News by Doug Drinkwater

Industrial cryptography company Eris Industries has become the second UK firm to relocate over fears of the surveillance imposed by the incoming Draft Data Communications Bill, otherwise known as the 'Snooper's Charter'.

The company, which builds Blockchain infrastructure, promised back in January to move out of the country should the Draft Data Communications Bill come to law, and now looks set to make good on that promise. The surveillance law is expected to force internet service providers (ISPs) into holding huge amounts of data on customers, and sharing this - if requested - by government and intelligence agencies.

“Eris Industries' position is that this proposed bill would impinge vital and legitimate business interests of our company. As such we will be relocating staff out of the United Kingdom until further clarity on the provisions of the bill is achieved,” said the company's COO Preston Byrne in a blog post written over the weekend.

“We would encourage anyone else who opposes this bill to join us in committing to leave the UK if it is passed into law or, at the very least, to sign this petition being organised by the Open Rights Group.”

The incoming legislation is reportedly due to include a mandatory requirement to include encryption backdoors accessed by Mi5 and other agencies and Byrne went onto say that the legislation would “prevent our technology's use in myriad industrial applications, including financial services, which need reliable, open-source cryptography desperately if they are to stay competitive in a digital age.”

The surveillance powers the government is asking parliament to pass are completely unnecessary and, more often than not, are justified by statistics which have little basis in fact and which the government appears to draw from thin air.”

“If there were any indication that the terrorists in the Charlie Hebdo attacks in Paris, which precipitated the government's first attempt to introduce this bill this year, or indeed those in 9/11, had used encryption to carry out their attacks, which they did not, maybe we would agree with the government's proposals. The fact is, however, that cryptography overwhelmingly protects legal businesses and ordinary people, not criminals and terrorists, from harm. Strong cryptography should therefore remain entirely free and legal.”

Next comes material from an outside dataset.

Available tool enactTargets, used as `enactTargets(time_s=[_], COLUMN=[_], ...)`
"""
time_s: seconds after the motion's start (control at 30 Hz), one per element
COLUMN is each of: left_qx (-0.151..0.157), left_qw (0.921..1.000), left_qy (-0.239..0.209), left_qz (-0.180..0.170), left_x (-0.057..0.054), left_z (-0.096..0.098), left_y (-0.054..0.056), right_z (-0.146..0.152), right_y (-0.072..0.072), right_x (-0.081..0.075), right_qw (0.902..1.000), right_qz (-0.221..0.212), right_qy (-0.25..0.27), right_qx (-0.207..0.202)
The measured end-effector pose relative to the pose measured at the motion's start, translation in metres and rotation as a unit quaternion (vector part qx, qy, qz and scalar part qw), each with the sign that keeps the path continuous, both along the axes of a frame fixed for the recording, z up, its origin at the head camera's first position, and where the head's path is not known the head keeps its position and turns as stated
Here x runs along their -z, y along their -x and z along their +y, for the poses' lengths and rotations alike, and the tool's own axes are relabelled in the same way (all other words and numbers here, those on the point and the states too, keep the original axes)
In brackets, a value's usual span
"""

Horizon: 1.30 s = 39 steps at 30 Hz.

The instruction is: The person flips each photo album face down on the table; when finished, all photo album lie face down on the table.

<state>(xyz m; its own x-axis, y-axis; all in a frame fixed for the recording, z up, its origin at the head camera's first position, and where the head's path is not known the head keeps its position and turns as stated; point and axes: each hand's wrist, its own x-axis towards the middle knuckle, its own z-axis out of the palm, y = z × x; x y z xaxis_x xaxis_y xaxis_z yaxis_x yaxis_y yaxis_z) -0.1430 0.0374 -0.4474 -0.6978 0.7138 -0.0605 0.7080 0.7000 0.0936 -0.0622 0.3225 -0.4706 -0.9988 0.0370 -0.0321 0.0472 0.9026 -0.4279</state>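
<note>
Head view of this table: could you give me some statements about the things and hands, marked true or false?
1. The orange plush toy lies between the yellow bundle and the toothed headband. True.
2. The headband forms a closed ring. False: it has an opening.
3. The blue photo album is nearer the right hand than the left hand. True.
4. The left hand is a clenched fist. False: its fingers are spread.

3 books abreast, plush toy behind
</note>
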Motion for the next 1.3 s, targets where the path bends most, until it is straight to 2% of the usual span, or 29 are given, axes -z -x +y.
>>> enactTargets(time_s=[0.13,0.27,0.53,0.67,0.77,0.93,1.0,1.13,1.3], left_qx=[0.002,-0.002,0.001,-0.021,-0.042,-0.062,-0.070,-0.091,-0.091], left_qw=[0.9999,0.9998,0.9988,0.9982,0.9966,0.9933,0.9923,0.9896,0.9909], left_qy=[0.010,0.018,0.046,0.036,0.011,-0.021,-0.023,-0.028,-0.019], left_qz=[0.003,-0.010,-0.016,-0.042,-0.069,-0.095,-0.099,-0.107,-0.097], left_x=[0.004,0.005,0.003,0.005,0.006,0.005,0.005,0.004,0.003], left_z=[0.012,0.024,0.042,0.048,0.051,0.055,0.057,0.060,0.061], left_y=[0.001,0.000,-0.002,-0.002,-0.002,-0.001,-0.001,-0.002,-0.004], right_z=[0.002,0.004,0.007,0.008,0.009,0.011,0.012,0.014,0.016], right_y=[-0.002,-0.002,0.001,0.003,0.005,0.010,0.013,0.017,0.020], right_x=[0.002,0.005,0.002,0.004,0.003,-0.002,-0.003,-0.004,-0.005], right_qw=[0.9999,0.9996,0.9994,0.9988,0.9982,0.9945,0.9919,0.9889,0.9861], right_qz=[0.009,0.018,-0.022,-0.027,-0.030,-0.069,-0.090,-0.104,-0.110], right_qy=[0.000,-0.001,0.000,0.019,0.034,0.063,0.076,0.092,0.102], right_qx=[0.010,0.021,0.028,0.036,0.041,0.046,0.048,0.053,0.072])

Eris Industries is, with immediate effect, moving its corporate headquarters to New York “where open-source cryptography is firmly established as protected speech pursuant to the First Amendment to the Constitution of the United States.” The firm may yet reincorporate in the States.

Amar Singh, an independent CISO and founder of the Give01Day initiative, told that while the move wasn't surprising, the company's decision to relocate to the US – another Five Eyes' country – was.

“For him to say they're going to the US – it completely surprises me, and it makes me think this is a marketing exercise. At least the UK has it in law; the US has been completely blasé about [backdoors] and is doing it anyway.

And he warned of the potential of a cottage industry in encryption: “I think there's a worry of seeing unscrupulous companies take advantage of the less informed, with proprietary encryption that might also be backdoored. The question is, how secure are they?”

On the Draft Communications Data Bill, Singh said that trust remains an issue, and said there's no proof backdoors will prevent terrorist action.

 “The view that it's going to stop terrorism – what if they're using their own stuff?,” he asked, citing home-grown encryption.

Steve Lord, organiser of the 44CON conference and director at penetration testing consultancy Mandalorian, reckons companies could be shocked be the law's speedy adoption.

“The real problems will start when retailers and the financial sector wake up one morning to find that this awkward failed abortion of a bill has actually been put into practice. Every online retailer will have to leave the UK in order to comply with payment card industry security requirements. Banks will have to leave the City of London in order to comply with international privacy requirements, and to assure their customers that transactions are safe. The IT industry will be irrevocably decimated by this bill and will no doubt lead to an exodus of IT literate people, fleeing to the free world.”

He warned: “Banning secure cryptography will be as effective as banning file sharing and movie downloads. At best it will criminalise large portions of the population who just want to be able to share holiday photos or do their shopping online. At worst it will destroy a massive section of our economy and literally send us into the dark ages. After all, even our national grid relies on secure cryptography.

“If we're lucky, the last people to turn out the lights on Britain's digital economy will still remember how to use them.”

Late last month, social media start-up vowed to leave the UK over surveillance fears. This news comes also just a week after PGP (Pretty Good Privacy) creator Phil Zimmermann said that he would move his privacy start-up, Silent Circle, from the US to Switzerland over surveillance fears.